The Pratomagno Mountains from the Arno Valley look like a border wall. Heinrich Seiffert and Stefan have withdrawn to this region of Valdarno, which is remote for tourism in comparison to western Chianti Tuscany, with oak and chestnut forests and terraced olive, vineyards and vegetable gardens that are partially overgrown in between.

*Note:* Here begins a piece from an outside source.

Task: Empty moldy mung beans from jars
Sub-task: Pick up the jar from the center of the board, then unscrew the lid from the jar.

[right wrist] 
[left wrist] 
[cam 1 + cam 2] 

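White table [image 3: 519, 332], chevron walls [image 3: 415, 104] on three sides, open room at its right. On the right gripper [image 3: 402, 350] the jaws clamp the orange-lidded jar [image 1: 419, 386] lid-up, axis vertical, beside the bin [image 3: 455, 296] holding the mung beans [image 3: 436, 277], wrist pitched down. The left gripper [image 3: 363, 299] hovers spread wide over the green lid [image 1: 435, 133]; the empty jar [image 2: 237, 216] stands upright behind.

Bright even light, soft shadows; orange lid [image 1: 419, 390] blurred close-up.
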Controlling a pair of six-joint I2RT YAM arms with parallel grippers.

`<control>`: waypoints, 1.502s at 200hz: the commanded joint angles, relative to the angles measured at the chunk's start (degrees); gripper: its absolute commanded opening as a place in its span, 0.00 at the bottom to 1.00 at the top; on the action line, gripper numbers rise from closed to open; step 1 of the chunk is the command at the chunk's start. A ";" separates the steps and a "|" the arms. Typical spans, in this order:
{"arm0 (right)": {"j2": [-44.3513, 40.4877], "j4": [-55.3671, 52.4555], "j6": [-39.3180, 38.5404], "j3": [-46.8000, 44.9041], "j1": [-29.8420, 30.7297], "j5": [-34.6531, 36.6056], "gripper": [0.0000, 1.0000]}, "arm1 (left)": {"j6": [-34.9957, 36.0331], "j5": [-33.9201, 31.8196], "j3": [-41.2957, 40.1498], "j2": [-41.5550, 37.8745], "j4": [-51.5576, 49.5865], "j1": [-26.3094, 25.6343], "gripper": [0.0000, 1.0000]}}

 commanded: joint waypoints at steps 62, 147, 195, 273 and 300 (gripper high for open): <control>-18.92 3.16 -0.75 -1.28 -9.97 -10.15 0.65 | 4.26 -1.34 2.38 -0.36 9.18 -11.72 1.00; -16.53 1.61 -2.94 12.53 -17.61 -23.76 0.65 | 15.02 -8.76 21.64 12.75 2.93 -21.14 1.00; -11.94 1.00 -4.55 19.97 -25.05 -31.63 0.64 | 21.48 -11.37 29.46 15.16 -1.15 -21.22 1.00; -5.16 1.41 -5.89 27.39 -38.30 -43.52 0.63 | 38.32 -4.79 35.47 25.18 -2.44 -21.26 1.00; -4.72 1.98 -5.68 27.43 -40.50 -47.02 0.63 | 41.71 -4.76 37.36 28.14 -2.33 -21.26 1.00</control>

The reasons for Stefan's departure and the one-year release from his professional duties are dissatisfaction with his work as a teacher and the alienation from his friend and colleague Monika Schneider, who is twelve years older than him. He is around 40 years old, is considered an eccentric at school and at this point cannot imagine teaching students until he retires. In the middle of his life he asks himself questions about the fulfillment of meaning and about a new beginning as a writer in a different environment. The trigger for his decision to take a period of reflection at a distance from his home, family and friends was the chance encounter with Heinrich Seiffert, who was well-read in ancient literature and who had lived in a small village in the hills of the Pratomagno Mountains between Florence and Arezzo for seventeen years lives and makes him the offer to convert a threatened from decay farmhouse on his property as a summer vacation home. The main plot accompanies the protagonist from May to September 1987 and is developed in small chapters, each containing individual situations and experiences, essentially chronologically, only interrupted by a few retrospectives: For example, the first drive to Moro, the visit with Mario to his sister Eva in Arezzo, the brief relationship with Loretta, Heinrich's visit with Selina and her husband in Moro, the bus excursion with the mayor to Lake Trasimeno . These stations are framed by two sections in which Stefan addresses Heinrich (penultimate part) and his niece Selina (1st part) in the first person. The last chapter refers to the background text: Jean Paul's novel fragment Selina , published in 1827, or about immortality .

Longing for Italy

The Piazza Grande in Francesco Petrarca's birth town Arezzo is a popular destination for Stefans. Here he buys two chairs at the antique market to furnish the holiday home, which Loretta transports for him to Mora in her Renault. The Salzburg teacher's Tuscany experiment begins with Heinrich Seiffert's acquaintance at the train station.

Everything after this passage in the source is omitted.